Pac-10 expansion has happened. Two more teams have joined our conference, most likely for the better. The Pac-10 is moving forward, getting out of the stagnant Tom Hansen years and moving forward under the leadership of Larry Scott, who has made his impact known from the instant he took the Pac-10 commissioners job.
Most Pac-10 fans have hailed this as progress, a step forward for our conference as we move towards a better footing nationally.
Let's make no mistake, this move was necessary. The Pac-10 has been disrespected nationally for quite a while, and the main reason for this has been a matter of exposure. We have been viewed as USC and the nine dwarves, even though our conference competes more than any other in the land on a game by game basis, and the only conference with the chutzpah to have 9 conference games and still schedule a competitive non-conference slate. As Pac-10 fans, we get to see the best football in the land week after week. We may get punished for this in national polls, but as a fan I can handle that, because our season is so much more entertaining.

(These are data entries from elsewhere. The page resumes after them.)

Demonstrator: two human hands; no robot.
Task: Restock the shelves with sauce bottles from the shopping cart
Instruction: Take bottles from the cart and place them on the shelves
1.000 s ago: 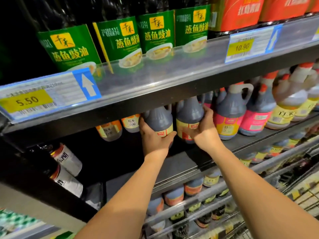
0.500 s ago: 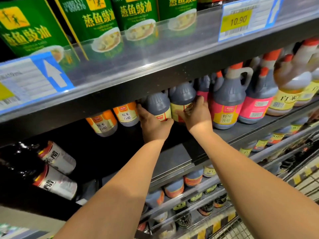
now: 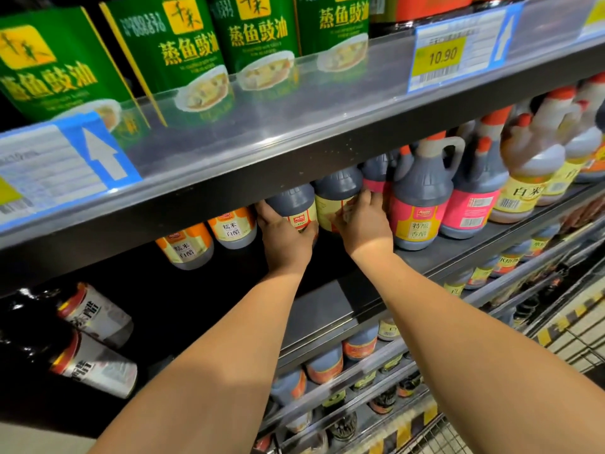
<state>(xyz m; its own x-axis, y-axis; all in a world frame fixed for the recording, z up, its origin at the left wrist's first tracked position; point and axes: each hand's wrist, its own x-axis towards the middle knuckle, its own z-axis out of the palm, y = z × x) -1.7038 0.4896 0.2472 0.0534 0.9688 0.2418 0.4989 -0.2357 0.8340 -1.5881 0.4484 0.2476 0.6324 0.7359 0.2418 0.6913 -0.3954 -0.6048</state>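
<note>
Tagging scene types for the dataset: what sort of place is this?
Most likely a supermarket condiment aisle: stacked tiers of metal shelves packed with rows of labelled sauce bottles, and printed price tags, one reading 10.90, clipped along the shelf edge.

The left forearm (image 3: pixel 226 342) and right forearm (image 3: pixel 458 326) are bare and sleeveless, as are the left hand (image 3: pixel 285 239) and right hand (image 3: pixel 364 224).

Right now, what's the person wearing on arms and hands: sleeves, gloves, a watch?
Left hand and right hand: no gloves, no rings on the parts that show. Left forearm and right forearm: uncovered to the frame edge, with no sleeves, watch, bands or markings.
</note>
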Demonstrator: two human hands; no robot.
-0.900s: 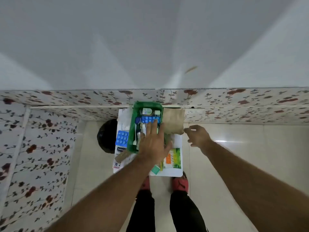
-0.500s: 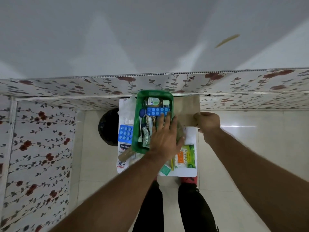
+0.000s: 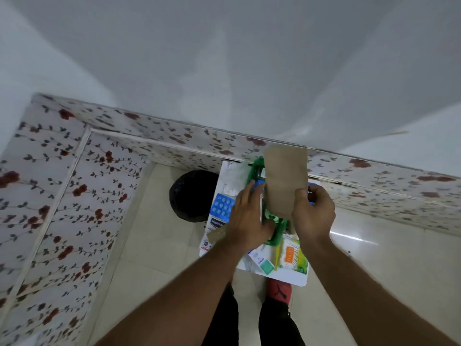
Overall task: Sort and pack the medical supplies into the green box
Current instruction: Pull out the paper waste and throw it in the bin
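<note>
R hand (image 3: pixel 314 214) pinches the lower edge of a flat tan paper-like packet (image 3: pixel 285 181), holding it up on end over the green plastic box (image 3: pixel 275 236) — prob. so it can slide in along the box's right side w/o disturbing what's packed. L hand (image 3: pixel 245 219) lies flat, fingers spread, not gripping anything; it presses on the box's contents & near edge, likely to steady the box and keep items down while the packet goes in. Box sits on the small white table (image 3: pixel 294 279), near the floral wall. Outside the box: blue blister pack (image 3: pixel 222 207) on its left, green-orange packet (image 3: pixel 292 255) & a small white-teal sachet (image 3: pixel 262 262) in front. Those look yet to be packed.
</note>
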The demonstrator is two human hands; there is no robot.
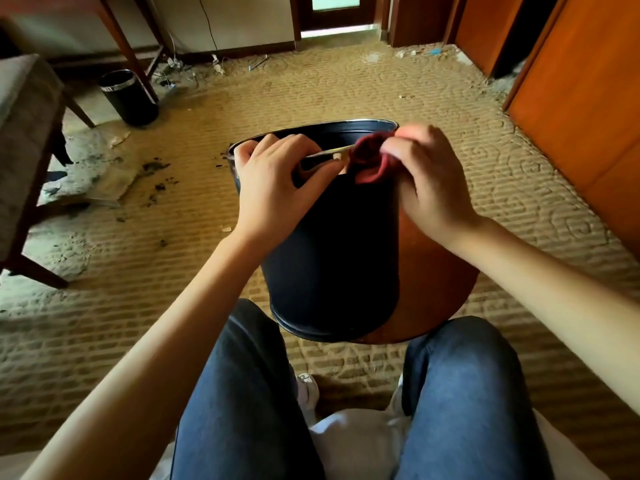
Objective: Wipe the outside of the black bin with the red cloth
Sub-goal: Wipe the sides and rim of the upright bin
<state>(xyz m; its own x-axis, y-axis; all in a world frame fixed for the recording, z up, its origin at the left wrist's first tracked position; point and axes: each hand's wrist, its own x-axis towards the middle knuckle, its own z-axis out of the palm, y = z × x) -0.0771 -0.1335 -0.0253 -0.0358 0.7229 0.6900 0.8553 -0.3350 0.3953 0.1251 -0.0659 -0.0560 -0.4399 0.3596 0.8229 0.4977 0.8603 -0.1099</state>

But expansion brings change, and the most likely scenario will create two divisions that separate the northern and southern California teams. And fans of the California schools are not handling this change very well.
Cal fans are upset about not playing the LA schools every year. UCLA fans are not happy that they won't ever again play USC with the Rose Bowl on the line (like that's happened anytime recently). You'll notice that USC fans are not up in arms, probably because they are interested in competing nationally, and not solely focused on in-state battles. And, well, I don't know what Stanford fans are thinking, because I don't think any of them exist.
The main argument is for a preservation of tradition. And while I applaud tradition, the simple fact is that college football is changing and if our conference as a whole wants to keep up, we must adapt. It is a perverse clinging to tradition that has kept the Pac-10 from receiving any sort of national recognition for decades.
The Northwest schools are ready to move forward. We are generally willing to give up guaranteed trips to Los Angeles every year, something that could potentially negatively impact recruiting in one of the richest recruiting areas of the nation. And there are certainly plenty of fans of the California schools that understand that sacrifices that must be made.
But if there's anything we learned from the recent fiasco with the Big XII is that for a conference to truly work, all parties involved must benefit together, and must also sacrifice together.
The California schools are being asked to give up one thing, which will not affect their ability to compete on any significant level. Yet, faced with this choice, some fans cling to selfishness and expect the Northwest schools to give in to their demands. The biggest voice for the Bruin blogosphere is Nestor, founder of SBNation blog Bruins Nation. While I have a lot of respect for Nestor, his recent comments are greatly disturbing and sound very much like those we heard coming from the Texas Athletic Department in recent weeks:
If California schools banded together they could force the NW schools to accept the deal as well. Without California schools – specifically LA schools – there will be no "PAC" conference.
This is the same attitude that Texas has taken with the rest of the Big XII, and is an attitude that will ultimately lead to the downfall of that conference. If we're trying to build the best conference in the land, this attitude will simply not work. Building the Pac-10 to national prominence (at least in football, since all expansion talk is driven by football) will take mutual sacrifice on all parts, so that we all reap the benefits.
Washington State AD Bill Moos has come out in favor of the proposed North-South split, and Steve Sarkesian, Paul Wulff, and Chip Kelly are all willing to live with this arrangement.
The simple fact is that not everyone can be happy. I'm sure that every team would like to play every California team every single year, but that just isn't going to happen. The only fair thing that can be done is to divide these games as equitably as possible, which this North/South division accomplishes.
There are many other possibilities for conference divisions, that are being debated throughout the blogosphere. But for any of these scenarios to work, all schools must sacrifice together. I have confidence that the right decision will be made, so that all are treated fairly as the conference expands. The Northwest has done its part. It's time for the California schools to join the club.